§ SOURCE MATERIAL:
+===+

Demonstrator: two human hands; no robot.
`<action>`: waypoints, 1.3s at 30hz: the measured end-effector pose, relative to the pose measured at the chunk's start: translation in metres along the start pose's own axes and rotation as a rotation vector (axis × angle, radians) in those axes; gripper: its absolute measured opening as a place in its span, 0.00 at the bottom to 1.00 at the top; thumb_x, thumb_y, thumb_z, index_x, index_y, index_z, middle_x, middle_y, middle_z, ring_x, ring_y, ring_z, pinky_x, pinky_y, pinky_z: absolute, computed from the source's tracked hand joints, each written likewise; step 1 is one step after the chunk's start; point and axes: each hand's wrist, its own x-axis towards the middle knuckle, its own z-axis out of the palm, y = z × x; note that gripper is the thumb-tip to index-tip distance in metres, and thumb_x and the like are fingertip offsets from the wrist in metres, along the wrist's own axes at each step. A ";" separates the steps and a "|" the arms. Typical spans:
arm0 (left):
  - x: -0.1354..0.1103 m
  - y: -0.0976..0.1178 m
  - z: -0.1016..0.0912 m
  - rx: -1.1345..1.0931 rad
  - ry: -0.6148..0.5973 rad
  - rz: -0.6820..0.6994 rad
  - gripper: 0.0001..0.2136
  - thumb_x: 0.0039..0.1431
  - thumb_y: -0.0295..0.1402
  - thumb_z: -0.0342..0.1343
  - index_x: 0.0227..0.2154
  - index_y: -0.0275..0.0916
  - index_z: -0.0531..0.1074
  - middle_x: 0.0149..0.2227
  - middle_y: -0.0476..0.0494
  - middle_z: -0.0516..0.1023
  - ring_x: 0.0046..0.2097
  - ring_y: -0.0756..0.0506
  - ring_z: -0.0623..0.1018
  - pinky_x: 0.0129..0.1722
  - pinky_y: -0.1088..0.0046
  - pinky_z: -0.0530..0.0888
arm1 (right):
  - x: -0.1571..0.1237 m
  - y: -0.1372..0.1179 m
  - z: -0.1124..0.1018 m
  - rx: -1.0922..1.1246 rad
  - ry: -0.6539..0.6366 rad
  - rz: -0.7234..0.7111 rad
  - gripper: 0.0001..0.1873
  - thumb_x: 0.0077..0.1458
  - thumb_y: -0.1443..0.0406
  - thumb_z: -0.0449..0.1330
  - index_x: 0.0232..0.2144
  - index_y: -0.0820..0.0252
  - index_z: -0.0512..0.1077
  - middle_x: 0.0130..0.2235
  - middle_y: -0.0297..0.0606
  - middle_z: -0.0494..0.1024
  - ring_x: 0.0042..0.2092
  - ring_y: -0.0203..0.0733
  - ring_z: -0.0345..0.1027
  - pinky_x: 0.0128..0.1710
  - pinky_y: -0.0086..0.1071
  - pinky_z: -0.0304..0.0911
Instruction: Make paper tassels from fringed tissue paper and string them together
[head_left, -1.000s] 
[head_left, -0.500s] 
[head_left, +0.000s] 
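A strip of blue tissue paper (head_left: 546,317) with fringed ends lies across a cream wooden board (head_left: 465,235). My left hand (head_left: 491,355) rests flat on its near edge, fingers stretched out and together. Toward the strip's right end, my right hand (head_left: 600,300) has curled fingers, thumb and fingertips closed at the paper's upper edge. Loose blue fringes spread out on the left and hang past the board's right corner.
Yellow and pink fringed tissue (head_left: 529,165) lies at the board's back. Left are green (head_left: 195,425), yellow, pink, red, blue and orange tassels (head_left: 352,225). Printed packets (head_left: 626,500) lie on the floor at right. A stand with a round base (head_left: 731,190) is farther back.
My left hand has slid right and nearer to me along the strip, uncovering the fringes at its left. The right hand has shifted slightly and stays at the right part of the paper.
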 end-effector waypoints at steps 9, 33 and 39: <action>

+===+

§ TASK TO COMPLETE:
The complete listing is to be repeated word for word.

§ OUTPUT FOR THIS EXERCISE:
Demonstrator: two human hands; no robot.
`<action>`: waypoints, 1.3s at 30hz: the measured end-effector pose, relative to the pose measured at the chunk's start: translation in metres along the start pose's own axes and rotation as a rotation vector (axis × angle, radians) in those axes; gripper: its absolute measured opening as a place in its span, 0.00 at the bottom to 1.00 at the top; thumb_x, thumb_y, thumb_z, index_x, index_y, index_z, middle_x, middle_y, middle_z, ring_x, ring_y, ring_z, pinky_x, pinky_y, pinky_z: absolute, computed from the source's tracked hand joints, each written likewise; step 1 is one step after the chunk's start; point and axes: each hand's wrist, its own x-axis towards the middle knuckle, its own z-axis out of the palm, y = z × x; note that gripper is the thumb-tip to index-tip distance in metres, and thumb_x and the like are fingertip offsets from the wrist in metres, along the wrist's own axes at each step. A ";" separates the steps and a "|" the arms. Typical spans:
arm0 (left):
  - x: -0.1354..0.1103 m
  - y: -0.0976..0.1178 m
  - z: -0.1016..0.0912 m
  - rx: -1.1345..1.0931 rad
  - ry: -0.6148..0.5973 rad
  - rz: -0.6820..0.6994 rad
  - gripper: 0.0001..0.2136
  - thumb_x: 0.0039..0.1431
  - thumb_y: -0.0295..0.1402
  - thumb_z: -0.0342..0.1343
  - index_x: 0.0227..0.2154
  - index_y: -0.0275..0.0916
  - index_z: -0.0531..0.1074
  - middle_x: 0.0149..0.2227
  - middle_y: -0.0476..0.0494
  - middle_z: -0.0516..0.1023
  - ring_x: 0.0046..0.2097
  - ring_y: -0.0756..0.0506
  - ring_z: -0.0623..0.1018
  - pinky_x: 0.0129..0.1722
  - pinky_y: -0.1088..0.0046
  - pinky_z: -0.0530..0.0888
arm1 (right):
  - x: -0.1571..0.1237 m
  - y: -0.1372..0.1179 m
  - z: -0.1124..0.1018 m
  - rx: -1.0922..1.1246 rad
  - ry: -0.6539..0.6366 rad
  - rz: -0.7234..0.7111 rad
  - gripper: 0.0001..0.1873
  - thumb_x: 0.0077..0.1458
  - thumb_y: -0.1443..0.0406
  - thumb_z: -0.0449..0.1330
  - index_x: 0.0232..0.2144
  - index_y: -0.0820..0.0252
  - index_z: -0.0512..0.1077
  - middle_x: 0.0130..0.2235
  - middle_y: -0.0297..0.0606
  - middle_z: -0.0494..0.1024
  - ring_x: 0.0042..0.2092
  - ring_y: -0.0203..0.0733
  - ring_z: -0.0345..0.1027
  - pinky_x: 0.0128..0.1710
  - pinky_y: -0.0086..0.1071
  - pinky_z: -0.0304..0.0911
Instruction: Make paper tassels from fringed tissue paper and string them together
[head_left, -1.000s] 
[head_left, -0.500s] 
[head_left, +0.000s] 
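A strip of blue tissue paper (head_left: 546,317) with fringed ends lies across a cream wooden board (head_left: 465,235). My left hand (head_left: 491,355) rests flat on its near edge, fingers stretched out and together. Toward the strip's right end, my right hand (head_left: 600,300) has curled fingers, thumb and fingertips closed at the paper's upper edge. Loose blue fringes spread out on the left and hang past the board's right corner.
Yellow and pink fringed tissue (head_left: 529,165) lies at the board's back. Left are green (head_left: 195,425), yellow, pink, red, blue and orange tassels (head_left: 352,225). Printed packets (head_left: 626,500) lie on the floor at right. A stand with a round base (head_left: 731,190) is farther back.
My left hand has slid right and nearer to me along the strip, uncovering the fringes at its left. The right hand has shifted slightly and stays at the right part of the paper.
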 end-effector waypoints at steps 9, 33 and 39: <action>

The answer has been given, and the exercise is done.